On Mon, Sep 1, 2014 at 2:40 PM, Srinath Perera <[email protected]> wrote:

> Can we meet and discuss? How about tomorrow 11am?
>
>
> On Thu, Aug 28, 2014 at 6:49 PM, Malithi Edirisinghe <[email protected]>
> wrote:
>
>> Hi,
>>
>> I have looked at how Stanford NLP extract grammatical dependencies in
>> detail and have following concerns with regard to the implementation of 3rd
>> query(findRelationship(sentence, regex)).
>>
>> When a sentence is given Stanford NLP can recognise around 50 grammatical
>> relationships.

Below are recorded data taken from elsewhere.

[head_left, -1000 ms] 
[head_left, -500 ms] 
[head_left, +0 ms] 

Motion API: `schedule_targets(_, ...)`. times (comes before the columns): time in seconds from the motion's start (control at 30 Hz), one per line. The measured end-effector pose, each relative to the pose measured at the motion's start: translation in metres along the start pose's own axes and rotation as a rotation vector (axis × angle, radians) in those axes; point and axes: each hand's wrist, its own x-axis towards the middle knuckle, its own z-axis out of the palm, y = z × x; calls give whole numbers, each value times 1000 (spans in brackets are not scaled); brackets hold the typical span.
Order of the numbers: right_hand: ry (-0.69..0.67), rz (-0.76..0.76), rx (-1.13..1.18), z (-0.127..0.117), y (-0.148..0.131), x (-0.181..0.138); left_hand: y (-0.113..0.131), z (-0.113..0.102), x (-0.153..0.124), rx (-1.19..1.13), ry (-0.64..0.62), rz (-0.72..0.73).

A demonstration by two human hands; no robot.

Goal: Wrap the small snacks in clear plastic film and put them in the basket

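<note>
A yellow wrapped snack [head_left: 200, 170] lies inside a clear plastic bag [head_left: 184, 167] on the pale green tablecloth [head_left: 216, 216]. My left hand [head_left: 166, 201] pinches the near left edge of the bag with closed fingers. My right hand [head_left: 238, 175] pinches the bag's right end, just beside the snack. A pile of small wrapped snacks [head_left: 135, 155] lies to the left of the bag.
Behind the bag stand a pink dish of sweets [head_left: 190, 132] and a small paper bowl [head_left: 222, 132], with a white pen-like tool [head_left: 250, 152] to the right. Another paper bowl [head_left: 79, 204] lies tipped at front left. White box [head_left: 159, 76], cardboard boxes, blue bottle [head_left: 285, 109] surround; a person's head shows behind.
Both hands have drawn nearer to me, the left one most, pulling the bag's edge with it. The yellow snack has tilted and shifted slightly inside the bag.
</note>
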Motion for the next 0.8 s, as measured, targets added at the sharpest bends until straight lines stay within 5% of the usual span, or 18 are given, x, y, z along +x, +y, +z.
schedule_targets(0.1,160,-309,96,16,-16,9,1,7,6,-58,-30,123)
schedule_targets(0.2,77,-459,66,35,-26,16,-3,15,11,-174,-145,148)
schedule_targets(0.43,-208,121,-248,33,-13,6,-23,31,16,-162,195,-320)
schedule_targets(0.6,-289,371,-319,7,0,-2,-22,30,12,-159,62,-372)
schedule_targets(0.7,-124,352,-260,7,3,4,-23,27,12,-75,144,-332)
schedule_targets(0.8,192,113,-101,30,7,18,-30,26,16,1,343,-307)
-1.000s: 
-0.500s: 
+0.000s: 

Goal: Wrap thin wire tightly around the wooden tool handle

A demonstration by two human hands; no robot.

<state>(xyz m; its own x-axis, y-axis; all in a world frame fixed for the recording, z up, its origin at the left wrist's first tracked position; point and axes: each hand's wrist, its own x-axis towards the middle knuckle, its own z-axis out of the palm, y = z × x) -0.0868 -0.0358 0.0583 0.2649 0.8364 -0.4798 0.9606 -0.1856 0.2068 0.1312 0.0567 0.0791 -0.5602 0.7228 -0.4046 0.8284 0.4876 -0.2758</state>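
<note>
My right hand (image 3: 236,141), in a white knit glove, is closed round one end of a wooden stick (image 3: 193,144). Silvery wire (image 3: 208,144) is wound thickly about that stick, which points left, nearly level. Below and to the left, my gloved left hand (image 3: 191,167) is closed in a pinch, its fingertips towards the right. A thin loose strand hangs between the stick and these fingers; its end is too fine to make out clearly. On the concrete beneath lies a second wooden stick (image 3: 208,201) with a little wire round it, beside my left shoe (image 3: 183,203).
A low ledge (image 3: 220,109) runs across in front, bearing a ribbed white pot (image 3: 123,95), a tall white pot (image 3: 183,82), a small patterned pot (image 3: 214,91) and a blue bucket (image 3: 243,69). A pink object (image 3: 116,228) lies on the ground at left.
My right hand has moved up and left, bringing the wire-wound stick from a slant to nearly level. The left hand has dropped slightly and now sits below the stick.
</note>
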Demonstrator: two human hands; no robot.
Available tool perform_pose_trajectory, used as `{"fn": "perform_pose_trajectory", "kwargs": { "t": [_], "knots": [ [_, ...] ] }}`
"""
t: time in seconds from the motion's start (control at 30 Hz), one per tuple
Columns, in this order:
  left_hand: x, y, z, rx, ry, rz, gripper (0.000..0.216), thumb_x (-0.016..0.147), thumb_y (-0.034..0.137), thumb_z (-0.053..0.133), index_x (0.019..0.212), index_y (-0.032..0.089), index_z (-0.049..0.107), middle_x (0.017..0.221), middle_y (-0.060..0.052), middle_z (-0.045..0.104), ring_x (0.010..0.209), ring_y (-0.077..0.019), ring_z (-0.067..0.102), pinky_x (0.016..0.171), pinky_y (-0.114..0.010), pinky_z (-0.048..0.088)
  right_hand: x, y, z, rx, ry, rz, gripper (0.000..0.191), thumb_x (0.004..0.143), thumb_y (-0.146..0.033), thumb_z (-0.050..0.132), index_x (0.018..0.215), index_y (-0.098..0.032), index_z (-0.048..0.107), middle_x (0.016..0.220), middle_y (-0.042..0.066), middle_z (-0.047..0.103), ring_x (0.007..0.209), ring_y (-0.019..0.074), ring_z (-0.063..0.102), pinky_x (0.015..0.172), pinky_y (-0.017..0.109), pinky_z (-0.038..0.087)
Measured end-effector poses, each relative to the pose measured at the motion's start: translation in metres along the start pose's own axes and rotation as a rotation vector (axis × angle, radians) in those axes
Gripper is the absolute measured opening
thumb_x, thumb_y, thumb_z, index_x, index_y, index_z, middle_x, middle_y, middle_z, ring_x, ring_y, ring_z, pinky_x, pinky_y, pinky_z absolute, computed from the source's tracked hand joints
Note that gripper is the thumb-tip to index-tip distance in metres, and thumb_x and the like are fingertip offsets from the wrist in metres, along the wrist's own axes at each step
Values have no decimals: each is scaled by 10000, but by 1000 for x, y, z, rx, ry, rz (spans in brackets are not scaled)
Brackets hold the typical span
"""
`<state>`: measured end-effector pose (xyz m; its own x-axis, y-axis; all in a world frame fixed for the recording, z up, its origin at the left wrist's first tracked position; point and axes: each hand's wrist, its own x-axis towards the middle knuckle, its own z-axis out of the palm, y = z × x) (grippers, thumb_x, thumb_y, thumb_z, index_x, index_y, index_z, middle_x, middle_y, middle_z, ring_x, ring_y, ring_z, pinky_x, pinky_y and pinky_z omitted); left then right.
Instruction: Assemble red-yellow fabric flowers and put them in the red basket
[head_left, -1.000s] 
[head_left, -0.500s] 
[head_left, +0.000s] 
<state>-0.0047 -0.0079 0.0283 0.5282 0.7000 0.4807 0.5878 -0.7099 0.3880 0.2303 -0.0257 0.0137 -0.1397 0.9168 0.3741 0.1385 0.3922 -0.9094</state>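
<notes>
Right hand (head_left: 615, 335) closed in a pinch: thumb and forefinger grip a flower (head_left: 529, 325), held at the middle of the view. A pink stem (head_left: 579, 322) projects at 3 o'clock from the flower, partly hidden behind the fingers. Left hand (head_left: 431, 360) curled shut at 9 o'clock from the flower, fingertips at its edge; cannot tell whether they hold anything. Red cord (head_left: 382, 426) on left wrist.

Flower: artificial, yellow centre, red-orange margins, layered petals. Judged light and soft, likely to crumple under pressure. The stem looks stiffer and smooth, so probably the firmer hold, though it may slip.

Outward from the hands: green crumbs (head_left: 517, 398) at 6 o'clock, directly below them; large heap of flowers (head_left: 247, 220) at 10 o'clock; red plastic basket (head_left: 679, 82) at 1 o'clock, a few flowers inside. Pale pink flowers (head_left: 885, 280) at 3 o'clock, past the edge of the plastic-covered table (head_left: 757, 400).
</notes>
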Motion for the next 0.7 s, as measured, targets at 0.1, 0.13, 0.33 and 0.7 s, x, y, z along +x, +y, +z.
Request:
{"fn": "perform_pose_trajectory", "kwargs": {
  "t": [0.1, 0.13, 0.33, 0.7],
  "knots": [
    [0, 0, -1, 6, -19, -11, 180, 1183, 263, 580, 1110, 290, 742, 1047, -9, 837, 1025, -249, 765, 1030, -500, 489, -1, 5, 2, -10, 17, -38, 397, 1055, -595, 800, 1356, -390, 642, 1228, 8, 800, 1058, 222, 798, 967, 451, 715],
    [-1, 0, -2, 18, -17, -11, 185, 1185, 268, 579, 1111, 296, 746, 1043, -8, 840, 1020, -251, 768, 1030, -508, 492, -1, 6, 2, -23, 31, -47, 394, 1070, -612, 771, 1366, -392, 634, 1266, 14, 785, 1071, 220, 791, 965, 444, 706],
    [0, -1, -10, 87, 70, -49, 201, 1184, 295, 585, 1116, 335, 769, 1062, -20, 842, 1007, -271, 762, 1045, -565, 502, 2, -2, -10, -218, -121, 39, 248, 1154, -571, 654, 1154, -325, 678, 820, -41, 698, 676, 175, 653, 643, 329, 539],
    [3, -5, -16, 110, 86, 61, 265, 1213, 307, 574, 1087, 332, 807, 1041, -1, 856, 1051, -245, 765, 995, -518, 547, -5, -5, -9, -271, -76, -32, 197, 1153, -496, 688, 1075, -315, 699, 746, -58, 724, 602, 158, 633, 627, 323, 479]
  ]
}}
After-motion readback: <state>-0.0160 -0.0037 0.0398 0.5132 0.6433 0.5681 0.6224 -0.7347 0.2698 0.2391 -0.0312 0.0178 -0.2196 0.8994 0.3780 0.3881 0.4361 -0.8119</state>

I have listed some with simple examples below.
>>
>>
>>    - acomp:adjective complement
>>
>> This is an adjectival phrase which functions as the complement (like an
>> object of the verb).
>>
>> ex:
>>
>> “She looks very beautiful” -> acomp(looks, beautiful)
>>
>>
>>    - agent
>>
>> This is a complement of a passive verb which is introduced by the
>> preposition “by” and does the action.
>>
>> ex:
>>
>> “The man has been killed by the police” -> agent(killed, police)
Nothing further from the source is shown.